Un web shell Java personalizzato, attribuito al gruppo ransomware Clop, è stato creato per colpire i server PTC Windchill e FlexPLM sfruttando la vulnerabilità critica CVE-2026-12569, consentendo il furto di dati aziendali sensibili.
Un nuovo web shell Java, progettato specificamente per i server PTC Windchill e FlexPLM, è stato attribuito al gruppo ransomware Clop e utilizzato in recenti campagne di furto dati. L'analisi di ReliaQuest ha rivelato che questo strumento malevolo non è una semplice variante generica, ma un'implementazione sviluppata con una profonda conoscenza delle API interne, dello schema del database e della struttura dei file vault di Windchill.
Secondo ReliaQuest, il web shell è stato impiantato sfruttando la vulnerabilità critica CVE-2026-12569, che permette l'esecuzione di codice remoto sui sistemi Windchill. Gli esperti sottolineano che l'attività è stata collegata a Clop grazie a diversi indicatori: indirizzi email di estorsione già usati dal gruppo, header HTTP X-windchill-req osservati anche in precedenti campagne e tecniche operative tipiche dei criminali.
Funzionalità avanzate per il furto di dati
Il web shell, sviluppato come file JSP, importa direttamente classi specifiche di Windchill come MethodContext, WTConnection e WTKeyStoreUtil. Questo consente di accedere al database dell'applicazione, decifrare credenziali archiviate e individuare file nei vault, tutto sfruttando le stesse identità di servizio dell'applicazione, rendendo difficile distinguere le attività malevole da quelle legittime nei log.
Il controllo avviene tramite un protocollo personalizzato nel header HTTP X-windchill-req, che permette di impartire comandi come:
- Estrazione e decifratura delle credenziali LDAP e delle configurazioni sensibili
- Mappatura dei file vault e generazione di elenchi dettagliati dei file
- Enumerazione di directory e lettura o cancellazione di file specifici
- Caricamento ed esecuzione di codice Java aggiuntivo in memoria
- Identificazione del sistema operativo e verifica della reattività del web shell
Le query del web shell sono ottimizzate per interrogare tabelle chiave del database Windchill, come ApplicationData, FVITEM, FVMOUNT e MasteredOnReplicaItem, dimostrando la profonda conoscenza tecnica degli autori.
Impatto e raccomandazioni per le aziende
Clop ha già una lunga storia di attacchi a piattaforme enterprise, avendo preso di mira in passato soluzioni come Accellion FTA, GoAnywhere MFT, SolarWinds Serv-U FTP, Cleo e MOVEit Transfer, con impatti globali su migliaia di organizzazioni.

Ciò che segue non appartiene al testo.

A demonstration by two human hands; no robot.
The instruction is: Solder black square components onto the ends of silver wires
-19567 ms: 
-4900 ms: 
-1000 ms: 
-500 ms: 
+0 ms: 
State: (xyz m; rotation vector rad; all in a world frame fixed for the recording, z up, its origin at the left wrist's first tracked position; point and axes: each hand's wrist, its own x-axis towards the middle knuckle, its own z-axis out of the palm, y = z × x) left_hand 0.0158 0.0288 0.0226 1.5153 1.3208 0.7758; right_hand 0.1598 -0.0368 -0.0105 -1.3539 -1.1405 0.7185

La campagna contro Windchill e FlexPLM, confermata anche da Ransom-ISAC, ha visto l'invio di email di estorsione a centinaia di dipendenti delle aziende colpite. PTC ha iniziato a rilasciare patch per CVE-2026-12569 dal 17 giugno, mentre CISA ha inserito la vulnerabilità nel suo catalogo delle minacce note, segnalando l'urgenza di intervenire.
ReliaQuest raccomanda alle organizzazioni di aggiornare immediatamente i sistemi Windchill vulnerabili, monitorare la presenza di file JSP sospetti nelle directory dell'applicazione e cambiare le credenziali LDAP e altre password compromesse. In un contesto di minacce sempre più sofisticate, come già evidenziato anche da campagne malware su altri sistemi, tra cui recenti attacchi AmnesiaStealer su macOS, la tempestività nella gestione delle vulnerabilità è fondamentale per limitare i danni.